From Southern she went to Stanford, where she continued in electrical engineering and earned her master’s degree in 1984. She found herself shunned by many white classmates, not invited to join their research teams. With a student from Lebanon and other “fellow outcast classmates,” Johnson said, “We made our own supportive environment. It turned out we were the best students in the class.”

Johnson was contacted by Fayé Briggs, a Nigerian-born professor then on the electrical engineering faculty at Rice who now is president and CEO of Niminq, Inc, a Data Center and Data Analytics company. She enrolled in the doctoral program at Rice and Briggs became her adviser.

Another supportive faculty member at Rice was the late C. Sidney Burrus, longtime professor of electrical and computer engineering, department chair and dean of engineering.

“There was a time when I sort of hit a wall. I wasn’t sure if I could go on. I was burning out. Dr. Briggs encouraged me to take some time off to recover. He said he had to do that at one point. That’s when I went to Dr. Burrus and asked for his advice, as well as the process for leaving and coming back. I took his advice and came back refreshed,” Johnson said.
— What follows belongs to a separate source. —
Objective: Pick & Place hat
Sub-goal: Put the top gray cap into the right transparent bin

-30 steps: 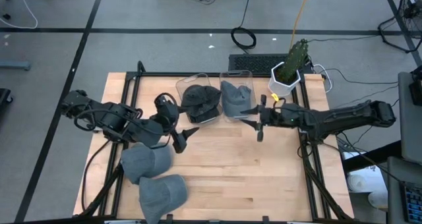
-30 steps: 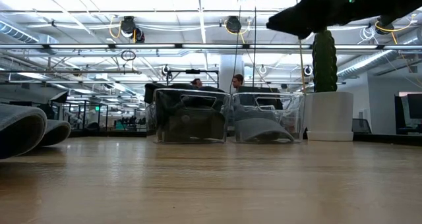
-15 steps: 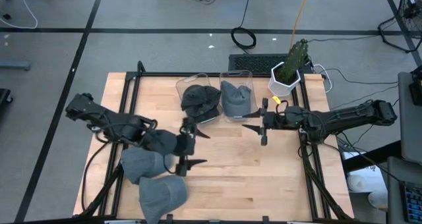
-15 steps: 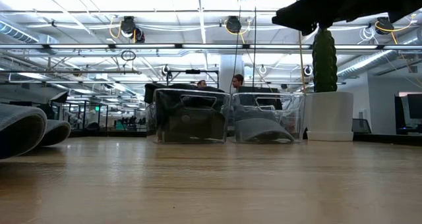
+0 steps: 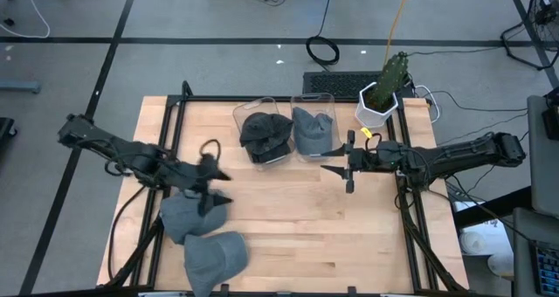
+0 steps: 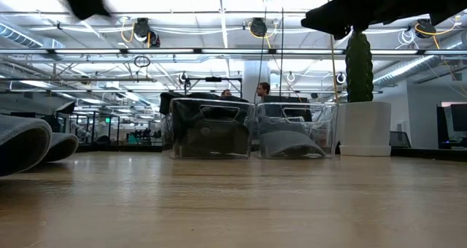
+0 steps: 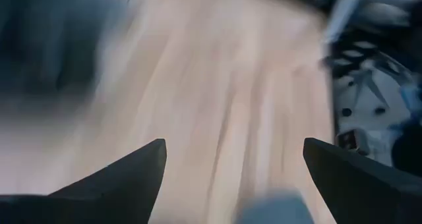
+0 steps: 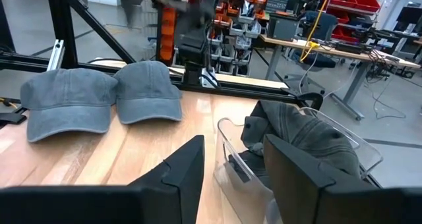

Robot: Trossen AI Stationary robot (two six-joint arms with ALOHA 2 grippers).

Her thesis was titled “The Effects of Cache Coherence on the Performance of Parallel PDE Algorithms in Multiprocessor Systems.” On the day she successfully defended it, Johnson ran into the professor who had warned her four years earlier that she wouldn’t make. “In my head, I told myself, ‘Mission accomplished,’” Johnson said.
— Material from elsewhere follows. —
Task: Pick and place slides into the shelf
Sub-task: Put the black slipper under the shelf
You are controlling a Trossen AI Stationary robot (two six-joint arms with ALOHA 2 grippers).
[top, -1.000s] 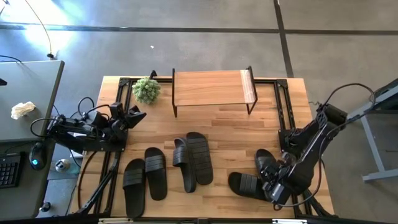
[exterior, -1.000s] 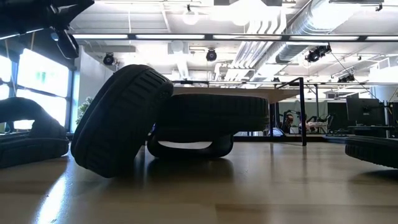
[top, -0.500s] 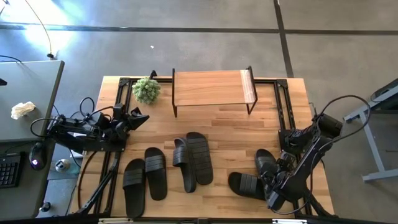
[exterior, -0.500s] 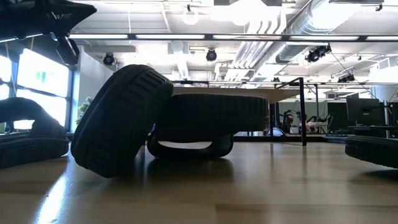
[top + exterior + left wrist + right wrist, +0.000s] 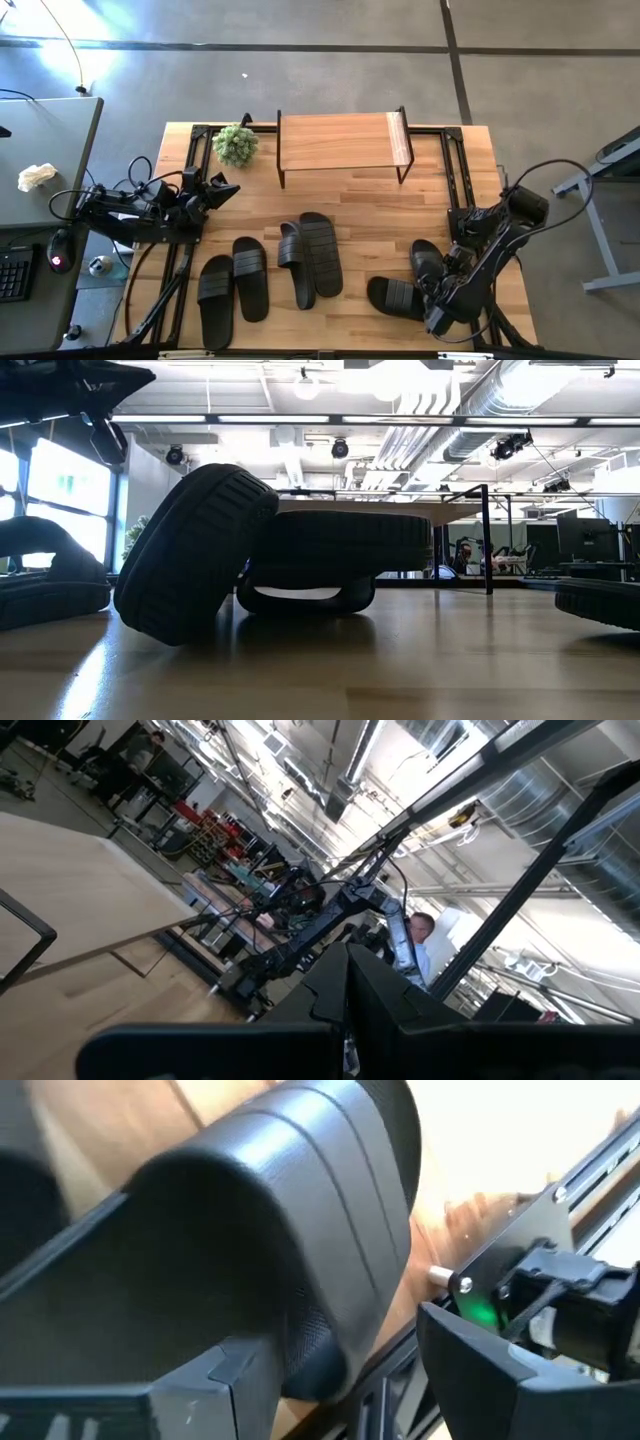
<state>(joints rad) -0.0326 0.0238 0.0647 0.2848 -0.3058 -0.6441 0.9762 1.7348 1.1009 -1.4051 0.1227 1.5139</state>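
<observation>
Six black slides lie on the wooden table: two near left (image 5: pixel 233 288), two in the middle (image 5: pixel 311 256), two near right (image 5: pixel 408 285). In the low view one middle slide (image 5: pixel 195 550) leans tilted on its edge against its flat mate (image 5: pixel 330 555). The shelf (image 5: pixel 340 141) stands at the far edge on thin black legs. My right gripper (image 5: pixel 437 308) is open, pointing steeply down over the right pair; its fingers (image 5: pixel 490 1365) stand on either side of one slide's strap (image 5: pixel 270 1230). My left gripper (image 5: pixel 228 186) waits shut at the table's left edge. My right gripper's fingers straddle the near side of the slide's strap (image 5: pixel 320 1345), coming from above at a slant. I cannot tell whether they touch it. The slide lies on the table.
A small green plant (image 5: pixel 236 144) stands at the far left beside the shelf. Black frame rails (image 5: pixel 458 170) run along the table's left and right sides. Bare wood (image 5: pixel 360 210) lies between the shelf and the slides.
My right gripper has sunk toward the right pair of slides, drifting a little toward the table's near edge. The slides have stayed where they were.
</observation>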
From Rice, Johnson went directly to IBM T.J. Watson Research Center, working as a researcher. She remained with the company for more than 25 years in various capacities. She was part of the team that developed the prototype for IBM’s Deep Blue chess machine.

In 2007, Johnson traveled to Africa for the first time. That trip included a visit to the Elmina Slave Castle in Ghana.

“I knew I was a descendant of the people captured or of those who experienced similar atrocities elsewhere,” she said. “I went through the door of no return and stood on a ledge overlooking the Atlantic Ocean. I knew then I wanted to use my skills and experience to collaborate with African people and leverage technology to raise their living standard.”

In 2011, she became IBM’s business development executive for the Middle East and Africa, eventually becoming IBM Central’s CTO for East and West Africa. She lived in Nairobi, Kenya, and eventually visited 22 African countries. Johnson retired from IBM in 2014 and became CEO of SKJ Visioneering, the IT consulting firm that eventually became Global Mobile Finance, Inc.

Johnson notes that more than 200 million people living in the west send money home to more than 800 million family members living in emerging countries. The global market totals some $550 billion.

“I created Global Mobile Finance,” she said, “which has developed geeRemit, a relationship-driven remittance mobile app for Africa. It leverages patent-pending lightweight personalized analytics – LPAs -- to trigger multiple recurring transfers. That enables customers to send funds on special occasions and create financial accounts to save for the future education and entrepreneurship of the recipients.”

Johnson has been issued 37 patents, with another 13 pending., and was named an IEEE (Institute of Electrical and Electronics Engineers) fellow in 2006. Here is the essential message Johnson says she wishes to convey to students of any color:

“Know who you are. You are the captain of your ship. Make sure you steer the ship yourself in the direction you want to go.”